Wouldn’t the result be radioactive gold? Perhaps it would be easier to slam platinum and hydrogen together to make gold. And if you wanted to recycle the mercury couldn’t you hit it with helium and make lead (a bit safer than thalium)? And you wouldn’t have to create any antimatter.

ragingloli's avatar

it will rip a hole into the space time continuum, creating an interdimensional wormhole and causing an invasion of aliens from the parallel universe.

mattbrowne's avatar

@AstroChuck – Au-197 is stable, not radioactive.

mattbrowne's avatar

@ragingloli – Ah, finally a place where we can safely dump our tubular-type compact fluorescent lamps when they go kaputt. It will even scare away the aliens.

AstroChuck's avatar

@mattbrowne – Regardless of the method aren’t you basically instigating fission?

FireMadeFlesh's avatar

I’m with @AstroChuck on this one. It would create an isotope of gold and four photons.

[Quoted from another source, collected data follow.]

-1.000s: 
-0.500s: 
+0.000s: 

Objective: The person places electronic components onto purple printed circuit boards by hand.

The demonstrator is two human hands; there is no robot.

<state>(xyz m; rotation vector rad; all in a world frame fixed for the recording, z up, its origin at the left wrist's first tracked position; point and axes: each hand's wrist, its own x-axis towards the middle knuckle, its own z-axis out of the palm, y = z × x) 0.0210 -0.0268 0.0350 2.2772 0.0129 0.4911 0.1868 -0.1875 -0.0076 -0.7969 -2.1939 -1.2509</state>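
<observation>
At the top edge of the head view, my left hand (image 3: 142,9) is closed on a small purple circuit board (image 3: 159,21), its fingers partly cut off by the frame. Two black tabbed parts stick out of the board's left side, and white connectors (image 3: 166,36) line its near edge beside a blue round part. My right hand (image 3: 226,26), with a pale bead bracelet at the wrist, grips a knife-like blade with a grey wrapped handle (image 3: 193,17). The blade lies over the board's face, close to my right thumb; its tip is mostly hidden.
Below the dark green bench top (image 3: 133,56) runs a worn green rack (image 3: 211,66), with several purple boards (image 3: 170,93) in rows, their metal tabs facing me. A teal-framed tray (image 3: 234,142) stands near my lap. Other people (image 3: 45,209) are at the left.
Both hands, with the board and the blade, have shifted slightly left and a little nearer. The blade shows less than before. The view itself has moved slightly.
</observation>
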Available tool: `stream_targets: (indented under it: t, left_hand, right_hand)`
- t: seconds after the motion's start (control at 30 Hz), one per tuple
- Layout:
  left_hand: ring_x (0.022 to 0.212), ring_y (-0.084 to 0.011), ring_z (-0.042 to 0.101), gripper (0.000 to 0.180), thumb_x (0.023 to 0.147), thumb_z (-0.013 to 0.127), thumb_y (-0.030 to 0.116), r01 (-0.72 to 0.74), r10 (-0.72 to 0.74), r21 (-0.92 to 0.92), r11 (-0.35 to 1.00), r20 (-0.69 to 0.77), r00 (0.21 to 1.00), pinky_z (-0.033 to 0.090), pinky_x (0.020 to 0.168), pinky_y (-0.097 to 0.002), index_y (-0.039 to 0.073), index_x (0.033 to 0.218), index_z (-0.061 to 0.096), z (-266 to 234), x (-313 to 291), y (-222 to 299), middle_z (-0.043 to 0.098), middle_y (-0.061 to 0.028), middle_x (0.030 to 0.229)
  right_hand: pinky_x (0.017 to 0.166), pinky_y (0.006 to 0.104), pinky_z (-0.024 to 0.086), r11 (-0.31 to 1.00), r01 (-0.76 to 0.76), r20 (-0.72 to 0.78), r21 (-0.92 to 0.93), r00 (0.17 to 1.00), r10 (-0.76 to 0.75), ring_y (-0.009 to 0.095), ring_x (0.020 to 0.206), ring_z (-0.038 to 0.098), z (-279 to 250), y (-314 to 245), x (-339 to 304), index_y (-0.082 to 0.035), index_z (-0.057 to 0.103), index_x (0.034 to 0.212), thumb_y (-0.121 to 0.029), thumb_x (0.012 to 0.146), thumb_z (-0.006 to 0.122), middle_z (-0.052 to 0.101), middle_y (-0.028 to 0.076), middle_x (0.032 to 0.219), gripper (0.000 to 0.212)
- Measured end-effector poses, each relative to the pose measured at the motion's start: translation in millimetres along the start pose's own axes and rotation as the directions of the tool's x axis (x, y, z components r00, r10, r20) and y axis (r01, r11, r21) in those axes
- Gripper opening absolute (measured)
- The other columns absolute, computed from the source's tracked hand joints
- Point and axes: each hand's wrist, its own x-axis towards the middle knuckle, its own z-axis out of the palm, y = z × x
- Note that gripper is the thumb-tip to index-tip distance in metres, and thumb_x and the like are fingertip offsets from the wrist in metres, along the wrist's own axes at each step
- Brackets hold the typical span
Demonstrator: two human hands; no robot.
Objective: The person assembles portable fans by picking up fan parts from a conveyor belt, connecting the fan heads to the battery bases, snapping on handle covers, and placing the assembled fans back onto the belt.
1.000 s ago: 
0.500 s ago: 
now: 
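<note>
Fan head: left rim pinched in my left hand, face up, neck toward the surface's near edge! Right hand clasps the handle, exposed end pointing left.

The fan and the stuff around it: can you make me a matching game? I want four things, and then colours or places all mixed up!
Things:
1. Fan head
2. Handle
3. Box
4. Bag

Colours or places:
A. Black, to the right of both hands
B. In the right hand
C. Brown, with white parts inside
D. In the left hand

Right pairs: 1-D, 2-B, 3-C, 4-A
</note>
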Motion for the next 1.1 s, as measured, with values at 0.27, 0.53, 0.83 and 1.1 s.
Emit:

The problem with this is that creating an antihydrogen atom is more complex than other nuclear processes to form gold. I’m not even sure we can get a positron to orbit an antiproton, or propel the whole thing at an appropriate speed to cause this reaction.

AstroChuck's avatar

Why can we just use the replicator?

mattbrowne's avatar

@AstroChuck and @FireMadeFlesh – Yes, it would be fission. But unlike the one in a nuclear power plant using uranium or plutonium. CERN has managed to create antihydrogen many years ago. See also

http://en.wikipedia.org/wiki/Penning_trap

Speed is not an issue I think. Even a slow antihydrogen atom will react as soon as it leaves the vacuum and gets in contact with matter. I was wondering if the rest of a heavy atom can remain stable.

Yes, replicators are great. Can I borrow yours?